2018 ARCHITECTURE PORTFOLIO


ANDREW FRIEDENBERG

EDUCATION Bachelor of Architecture University of Oregon School of Architecture & Allied Arts, Oregon USA Graduation 06/2016 [I accelerated to complete the 5 year NAAB accredited program in 4 years] Our architecture program focused on sustainability and is a leader in the field. EXPERIENCE Architect - Behnisch Architekten Stuttgart Germany 08/2016 - CURRENT I currently work as a Junior Architect (Architect 1) for the international architecture firm Behnisch Architekten in Stuttgart, Germany. I’ve worked on multiple projects of various scales including the design development phase of a community school in Stuttgart and the finalization of a competition for a new commercial district in Vienna. One year of my time in the office has been spent working in a ~8 person team progressing a large swimming complex in Konstanz (Germany) from schematic design through construction documents and now into realization. I am primarily designing the roof, roof structure, and working hand in hand with 3D modeling (Rhinoceros) to coordinate with engineers on the incredibly complex steel structure. Architecture Intern - Gensler Las Vegas USA 06/2015 - 09/2015 I worked at the Las Vegas office of the internationally renown design firm Gensler as a intern. I participated in many aspects of architecture from competition design and rendering, to model making and detailing. Creative Director - University of Oregon HOPES Conference 09/2014 - 05/2015 I was the creative director in an all student team running the HOPES conference which focuses on sustainability and ecology in architectural systems.

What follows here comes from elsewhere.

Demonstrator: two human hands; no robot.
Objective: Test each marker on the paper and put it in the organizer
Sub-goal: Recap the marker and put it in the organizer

Guest speakers included Carlo Ratti and Neri Oxman. Volunteer - South Africa & Argentina 09/2010 - 04/2011 I volunteered through the organization Projects Abroad and spent 4 months living in Cape Town building a simply constructed library in a impoverished township. After this I spent 3 months volunteering in a village outside Cordoba, Argentina, working in a community center teaching English to impoverished children. Volunteer (Portland, Oregon) 06/2010 - 09/2010 I spent four months volunteering with the organization Habitat for Humanity constructing small affordable housing units. SKILLS Technical Rhinoceros [9/10] Grasshopper [7/10] Vray [9/10] Adobe CS [10/10] MS Programs [9/10] Physical Modeling [8/10] Hand Media [8/10] Autocad [10/10] Revit [5/10]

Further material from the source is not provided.